The argument is simple: If an individual suffers a catastrophic injury, it is fairer to pass on the cost to the manufacturer, who will spread it among other consumers. As a result, you are being held liable in situations which, 20 years ago, would have been dismissed summarily.
A flood of decisions that have weakened or wiped out long-recognized principles holding that, without real fault, liability could not be imposed, has been the effect of this trend.
In the seven years ending 1981, the number of product liability suits filed in federal district courts grew at an annual rate of 28%. That was almost three and a half times faster than the average annual increase of civil suits filed in federal courts.
At the same time, enormous judgements have been imposed on manufacturers and marketers whose actions, until recently, were understood and accepted as based on the principles of fair play and justice. Losing a verdict today can be catastrophic for a smaller company.
As a trial lawyer spending most of my time defending manufacturers against product liability suits, I can assure you that judgments have escalated much faster than in other types of litigation. The wildest illustration to date was the jury award of $128 million against the Ford Motor Company in a case involving a gasoline-fed fire arising from a collision in which a Pinto automobile was struck in the rear. The award was later reduced to $3.5 million by the court. And General Motors Corporation recently received judgements of almost $9 million in two cases. This excluded the legal costs, which are enormous and rising. Insurance Woes
Although it is vital, insurance has grown so terribly expensive that some companies have chosen to "go naked"--dropping their policies. One can understand this in the face of evidence submitted to a U.S. Senate subcommittee in March 1982. A small manufacturer of machine tools reported that its liability insurance premium rose from $200 per machine in 1970 to $11,000 per machine 12 years later. Some companies have dropped product lines involving some potential of personal injury rather than run the risk of staggering damage awards.

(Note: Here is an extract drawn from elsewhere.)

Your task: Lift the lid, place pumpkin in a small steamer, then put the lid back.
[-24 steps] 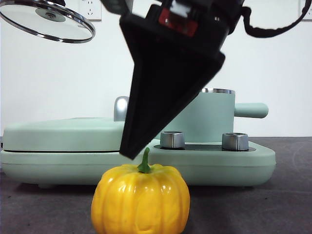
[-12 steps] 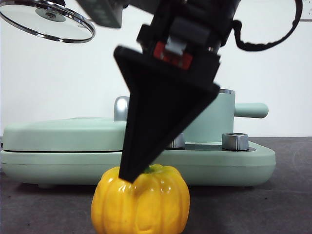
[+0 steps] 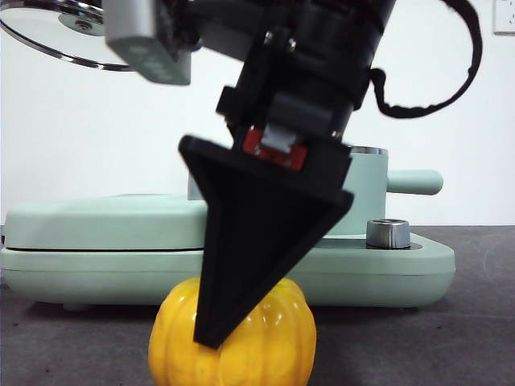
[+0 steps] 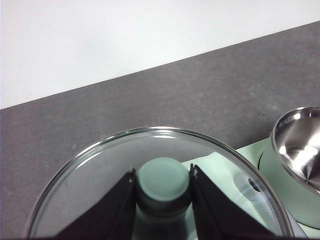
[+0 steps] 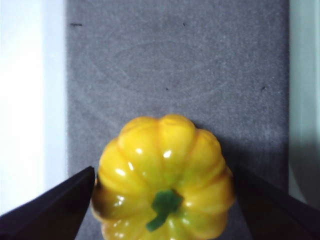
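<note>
Right gripper [image 5: 162, 210] lower, jaws apart astride pumpkin [image 5: 164, 182]; lid [image 4: 160, 185] clamped left.

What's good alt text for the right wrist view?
Seen from above, the right gripper has its two black jaws open on either side of the pumpkin, a yellow ribbed toy with a green stem, sitting on the grey table.

A wide, flat mint-green griddle [image 3: 96, 221] fills the left and middle of the front view, resting on a dark grey table [image 3: 451, 346]. A steel dial [image 3: 389, 233] stands right of centre. Behind is a white wall [image 3: 80, 137], with an outlet [image 3: 504, 16] at upper right.
</note>
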Available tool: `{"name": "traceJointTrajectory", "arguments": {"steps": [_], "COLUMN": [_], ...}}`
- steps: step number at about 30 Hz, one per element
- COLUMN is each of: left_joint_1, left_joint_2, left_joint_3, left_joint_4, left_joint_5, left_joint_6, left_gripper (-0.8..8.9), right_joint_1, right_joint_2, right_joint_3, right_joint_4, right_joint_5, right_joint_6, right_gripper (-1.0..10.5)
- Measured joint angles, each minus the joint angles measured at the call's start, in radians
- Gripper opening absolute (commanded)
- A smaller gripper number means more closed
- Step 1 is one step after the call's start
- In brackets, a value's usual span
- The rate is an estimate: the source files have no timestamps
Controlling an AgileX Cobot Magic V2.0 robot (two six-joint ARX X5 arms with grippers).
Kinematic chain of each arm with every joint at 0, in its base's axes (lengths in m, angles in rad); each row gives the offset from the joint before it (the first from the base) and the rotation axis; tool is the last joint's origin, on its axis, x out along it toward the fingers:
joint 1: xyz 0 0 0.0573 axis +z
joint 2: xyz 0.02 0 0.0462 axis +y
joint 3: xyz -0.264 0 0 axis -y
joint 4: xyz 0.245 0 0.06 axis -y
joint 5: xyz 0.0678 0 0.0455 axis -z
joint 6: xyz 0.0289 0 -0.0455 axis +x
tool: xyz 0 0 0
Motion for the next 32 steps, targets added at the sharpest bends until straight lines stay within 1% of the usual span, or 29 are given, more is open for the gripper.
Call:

In addition, much unproductive time is demanded of corporate executives and technical people to defend against such suits. Typically, once a suit is filled, a very extensive discovery process is undertaken. All parties must respond to myriad--and often irrelevant--interrogatories and depositions. Production of voluminous documents is part of the preparation for and the conduct of a trial. Even if the defense is successful, there is no compensation for expenses and the wasted time of personnel. Being Prepared
Larger companies, including pharmaceutical and auto manufacturers, must maintain large and expensive departments of attorneys, engineers and other experts and support personnel just to defend against product liability claims. A product has to be shown to be defective to prove liability. A defect has been legally defined as anything wrong with a product that can cause harm. Another definition mandates that some element of the product does not meet the reasonable expectations of the ordinary consumer.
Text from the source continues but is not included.